A verbatim copy of the lines starting at the one with "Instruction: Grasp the" and ending at the last line below is required; include nothing else.

------------------------------------------------

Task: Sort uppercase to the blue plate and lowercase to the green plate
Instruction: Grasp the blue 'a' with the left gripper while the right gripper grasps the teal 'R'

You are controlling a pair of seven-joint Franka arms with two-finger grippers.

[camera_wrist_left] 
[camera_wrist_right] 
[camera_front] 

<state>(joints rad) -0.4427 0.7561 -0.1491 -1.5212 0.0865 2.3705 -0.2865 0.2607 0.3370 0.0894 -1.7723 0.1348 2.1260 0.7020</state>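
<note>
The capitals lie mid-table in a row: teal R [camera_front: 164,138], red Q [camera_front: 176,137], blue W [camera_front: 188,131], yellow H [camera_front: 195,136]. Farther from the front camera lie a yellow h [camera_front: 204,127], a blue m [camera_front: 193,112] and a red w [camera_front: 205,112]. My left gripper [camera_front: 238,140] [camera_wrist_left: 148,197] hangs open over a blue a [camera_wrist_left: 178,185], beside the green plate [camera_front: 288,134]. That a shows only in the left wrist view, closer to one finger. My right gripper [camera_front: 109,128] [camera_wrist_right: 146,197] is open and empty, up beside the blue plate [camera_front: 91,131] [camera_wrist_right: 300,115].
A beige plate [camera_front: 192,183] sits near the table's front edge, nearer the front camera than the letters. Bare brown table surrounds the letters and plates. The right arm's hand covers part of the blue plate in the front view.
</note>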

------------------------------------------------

▶ [SOLUTION]
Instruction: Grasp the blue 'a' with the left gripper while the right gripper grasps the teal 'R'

You are controlling a pair of seven-joint Franka arms with two-finger grippers.

[camera_wrist_left] 
[camera_wrist_right] 
[camera_front] 

<state>(joints rad) -0.4427 0.7561 -0.1491 -1.5212 0.0865 2.3705 -0.2865 0.2607 0.3370 0.0894 -1.7723 0.1348 2.1260 0.7020</state>
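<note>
The capitals lie mid-table in a row: teal R [camera_front: 164,138], red Q [camera_front: 176,137], blue W [camera_front: 188,131], yellow H [camera_front: 195,136]. Farther from the front camera lie a yellow h [camera_front: 204,127], a blue m [camera_front: 193,112] and a red w [camera_front: 205,112]. My left gripper [camera_front: 238,140] [camera_wrist_left: 148,197] hangs open over a blue a [camera_wrist_left: 178,185], beside the green plate [camera_front: 288,134]. That a shows only in the left wrist view, closer to one finger. My right gripper [camera_front: 109,128] [camera_wrist_right: 146,197] is open and empty, up beside the blue plate [camera_front: 91,131] [camera_wrist_right: 300,115].
A beige plate [camera_front: 192,183] sits near the table's front edge, nearer the front camera than the letters. Bare brown table surrounds the letters and plates. The right arm's hand covers part of the blue plate in the front view.
</note>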

The output requires no further additions.